Coincidentally, Dolan’s next call was to Gianna’s birth parents – who gave him their tough news.

Days later, that family made a soul-wrenching decision to give the unborn child up for adoption.

The archbishop called the Nevsimals.

“I was only a catalyst – it was providential,” Dolan told The Post. “I was in touch with two families – one facing a challenge and the other one needing a blessing.”

“We knew right away this was God putting this child in our lives.” said Charles Nevsimal, who has a cousin and a childhood friend with Down syndrome.

After meeting each other, the two families arranged an open adoption.

“Unless you meet the [birth parents], I don’t think anyone can fully understand the amount of dedication and love that is poured into their little boy,” said Nevsimal.

“They made the incredibly difficult decision to give Gianna to a family that could focus all their attention on her,” he said.
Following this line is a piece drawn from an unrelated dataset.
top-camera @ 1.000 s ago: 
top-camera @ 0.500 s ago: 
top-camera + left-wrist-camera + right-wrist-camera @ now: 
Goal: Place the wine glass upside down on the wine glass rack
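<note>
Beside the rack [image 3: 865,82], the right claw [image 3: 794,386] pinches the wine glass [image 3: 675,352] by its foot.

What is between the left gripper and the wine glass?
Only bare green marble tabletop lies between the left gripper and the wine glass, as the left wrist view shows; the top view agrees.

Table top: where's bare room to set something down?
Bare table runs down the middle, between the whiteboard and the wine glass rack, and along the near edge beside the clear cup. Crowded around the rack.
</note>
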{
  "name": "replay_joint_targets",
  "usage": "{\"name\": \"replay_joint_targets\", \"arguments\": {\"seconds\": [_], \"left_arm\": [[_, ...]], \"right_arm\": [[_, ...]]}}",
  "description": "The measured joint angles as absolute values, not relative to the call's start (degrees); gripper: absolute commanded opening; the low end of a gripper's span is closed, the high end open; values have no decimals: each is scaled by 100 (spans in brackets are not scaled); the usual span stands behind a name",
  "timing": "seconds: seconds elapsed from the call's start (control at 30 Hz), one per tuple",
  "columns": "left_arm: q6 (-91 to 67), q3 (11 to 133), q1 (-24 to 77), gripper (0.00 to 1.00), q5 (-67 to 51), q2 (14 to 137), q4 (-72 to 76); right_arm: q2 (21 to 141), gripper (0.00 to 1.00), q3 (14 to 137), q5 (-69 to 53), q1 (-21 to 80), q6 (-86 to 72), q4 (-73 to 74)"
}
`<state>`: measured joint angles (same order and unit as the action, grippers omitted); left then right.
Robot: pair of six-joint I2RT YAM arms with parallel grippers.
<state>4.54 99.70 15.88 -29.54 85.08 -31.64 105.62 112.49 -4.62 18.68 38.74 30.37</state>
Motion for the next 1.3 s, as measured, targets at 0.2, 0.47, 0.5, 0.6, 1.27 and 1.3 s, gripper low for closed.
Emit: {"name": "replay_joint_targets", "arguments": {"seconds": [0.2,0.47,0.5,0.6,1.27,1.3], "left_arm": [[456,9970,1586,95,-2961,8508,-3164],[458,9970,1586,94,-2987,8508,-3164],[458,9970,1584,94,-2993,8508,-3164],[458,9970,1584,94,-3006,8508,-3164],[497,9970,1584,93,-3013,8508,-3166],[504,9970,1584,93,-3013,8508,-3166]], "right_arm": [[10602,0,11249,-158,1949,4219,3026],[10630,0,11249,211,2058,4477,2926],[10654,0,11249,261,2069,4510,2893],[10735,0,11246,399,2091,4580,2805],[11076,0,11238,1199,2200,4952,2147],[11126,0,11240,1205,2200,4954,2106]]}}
“It is incomprehensible what they went through – the depth of courage and love they had for her to let her go.”

He added, “My wife and I did nothing exceptional – all we did was say yes. The [birth parents], they are the heroes.”

Gianna – named for St. Gianna Beretta Molla, a pregnant cancer victim in the 1960s who insisted doctors save her unborn child’s life instead of her own – was born Sept. 29. Both families were in the delivery room.

In October, both clans celebrated as Dolan baptized the smiling, blue-eyed girl. And just two weeks ago, they all prayed for Gianna as she went through successful surgery to close two holes in her heart.

“We are a family now because of them,” said Charles.

“And because of the archbishop – who cared enough about both families to help.”